The Adder could not catch his breath. Could not breathe. He lay down on the cold hard concrete, ignoring the pain in his back and hip – a result of the fall – and reached up blindly for his iPod. When he found the device, he grabbed it with his shaking hands. Fumbled to make the headset cover his ears. And inserted the headphone jack. Once done, he thumbed the Play button and his ears filled with static charge – the wonderful, soothing, blessed, healing sound of white noise.
It was the only thing that helped.
Eight
The doorway to Mandy Gill’s room had a wide yellow slash of police tape across it, set up by rookie cop Wong. Striker was glad to see it. Locking down a scene was always best practice. He gave the young constable a nod. ‘Tape off unit 305 as well. No one in or out but Ident. Keep a log. And you’re gonna need a second unit up here, too.’
‘Delta Thirteen’s already en route, Detective.’
‘Good job.’
Striker turned away from the constable and went inside Mandy Gill’s unit. The first thing he noticed upon re-entry was the empty pill bottle still clutched in the girl’s hand. It was a small plastic vial. Blue cap, white label, with some black and white lettering. Standard stuff.
Cross-contamination was always a worry at scenes like this, so Striker removed his latex gloves, stuffed them in his back pocket, and re-gloved with fresh ones. Then he knelt in front of the body.
He gently prised Mandy’s thumb and index finger back – they went easily; full rigor had not yet begun – and removed the bottle from her possession. He turned it around and read the label.
Lexapro.
‘Jesus,’ he muttered.
He looked up and spotted Felicia in the entranceway. She was setting up a Sunlite, one of the portable lighting systems the department used. It was actually designed for film sets, but worked perfectly for odd situations like this. Once turned on, the entire room was illuminated.
To Striker it was a depressing sight. The room looked better in the dimness of the flashlights. With the bright glare of the Sunlite making every inch of dirty floor and grimy countertop visible, the true filth which Mandy Gill had been living in became apparent – garbage on the floors, water damage and mould in the corners, a dead rat on the kitchen counter.

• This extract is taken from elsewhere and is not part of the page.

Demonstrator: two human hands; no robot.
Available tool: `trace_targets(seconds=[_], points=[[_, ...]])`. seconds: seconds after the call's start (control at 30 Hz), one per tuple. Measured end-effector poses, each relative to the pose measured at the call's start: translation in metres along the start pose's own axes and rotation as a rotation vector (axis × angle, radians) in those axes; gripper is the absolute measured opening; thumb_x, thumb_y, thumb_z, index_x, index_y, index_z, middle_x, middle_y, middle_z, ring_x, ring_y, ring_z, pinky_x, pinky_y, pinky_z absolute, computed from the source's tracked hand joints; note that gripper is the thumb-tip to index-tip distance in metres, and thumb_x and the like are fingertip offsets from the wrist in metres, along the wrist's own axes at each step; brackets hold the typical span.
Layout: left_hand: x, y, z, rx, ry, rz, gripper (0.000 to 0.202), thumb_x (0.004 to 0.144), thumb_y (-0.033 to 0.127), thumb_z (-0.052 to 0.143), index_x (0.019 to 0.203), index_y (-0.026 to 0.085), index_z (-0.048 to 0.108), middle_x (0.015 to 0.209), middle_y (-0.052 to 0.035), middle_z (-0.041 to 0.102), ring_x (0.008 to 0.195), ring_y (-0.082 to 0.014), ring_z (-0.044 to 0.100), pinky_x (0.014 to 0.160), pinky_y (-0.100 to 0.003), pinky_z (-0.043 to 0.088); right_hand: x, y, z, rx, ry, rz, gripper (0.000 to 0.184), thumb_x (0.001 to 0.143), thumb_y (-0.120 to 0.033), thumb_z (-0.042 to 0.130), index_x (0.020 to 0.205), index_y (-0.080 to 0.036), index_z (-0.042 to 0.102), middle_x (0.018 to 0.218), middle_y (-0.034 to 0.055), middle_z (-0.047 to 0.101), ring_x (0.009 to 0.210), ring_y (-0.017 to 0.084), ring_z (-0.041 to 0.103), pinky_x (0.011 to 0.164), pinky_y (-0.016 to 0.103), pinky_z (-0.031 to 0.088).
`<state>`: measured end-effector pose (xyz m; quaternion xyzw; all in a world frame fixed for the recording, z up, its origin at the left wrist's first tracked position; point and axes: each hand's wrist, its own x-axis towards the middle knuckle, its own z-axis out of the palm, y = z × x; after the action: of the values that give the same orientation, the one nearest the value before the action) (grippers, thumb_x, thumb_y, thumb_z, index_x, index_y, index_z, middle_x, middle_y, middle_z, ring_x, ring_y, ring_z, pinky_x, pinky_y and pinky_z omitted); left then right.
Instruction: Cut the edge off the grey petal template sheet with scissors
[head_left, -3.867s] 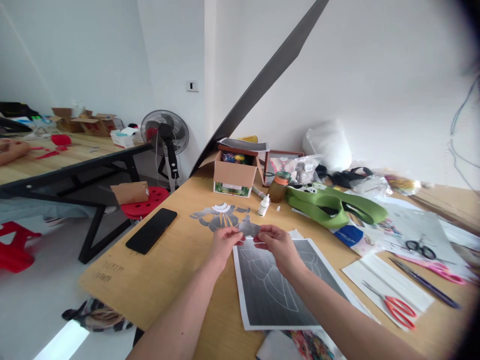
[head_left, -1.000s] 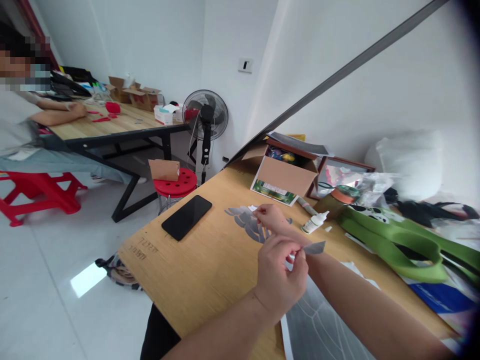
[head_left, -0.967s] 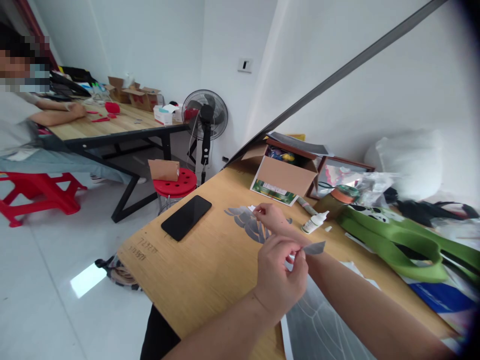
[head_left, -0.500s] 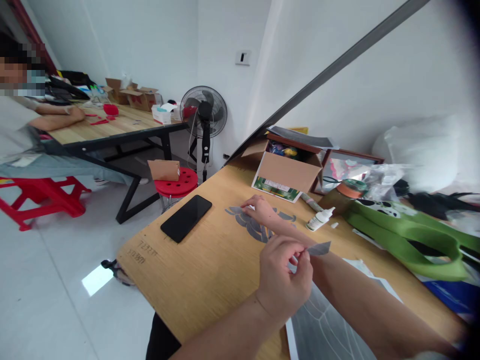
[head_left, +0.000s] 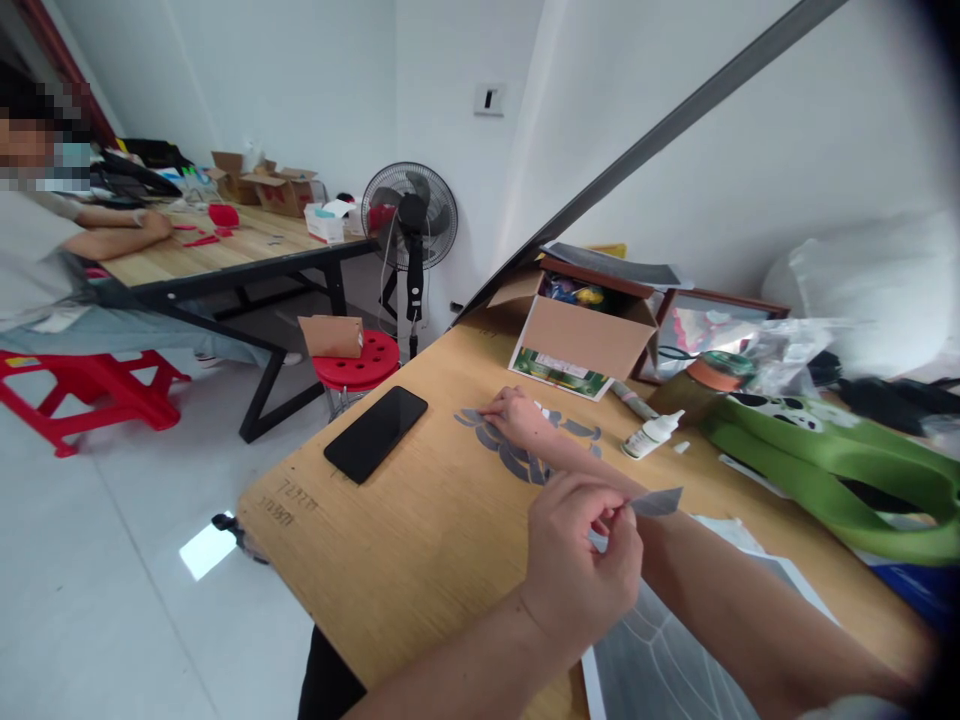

He turned his mind away from the depravity and got Felicia’s attention. Held up the empty pill bottle. ‘She’s on anti-depressants,’ he said. They both read the label:
Pharmasave.
Prescription number: 1079880 – MVC.
Quantity: 50 tablets.
Dispensary date: Jan 28th.
Striker did a double take on the date.
‘The twenty-eighth,’ he said.
‘That was just yesterday,’ Felicia noted. ‘Tuesday.’
Striker thought this over. Fifty pills dispensed just twentyfour hours ago, and now there were none. It was more than enough for anyone to overdose. He wrote down all this information in his notebook, then placed the bottle directly beside the chair leg for Noodles, the Ident tech, who was already on his way. Then he stood up and looked around the room some more.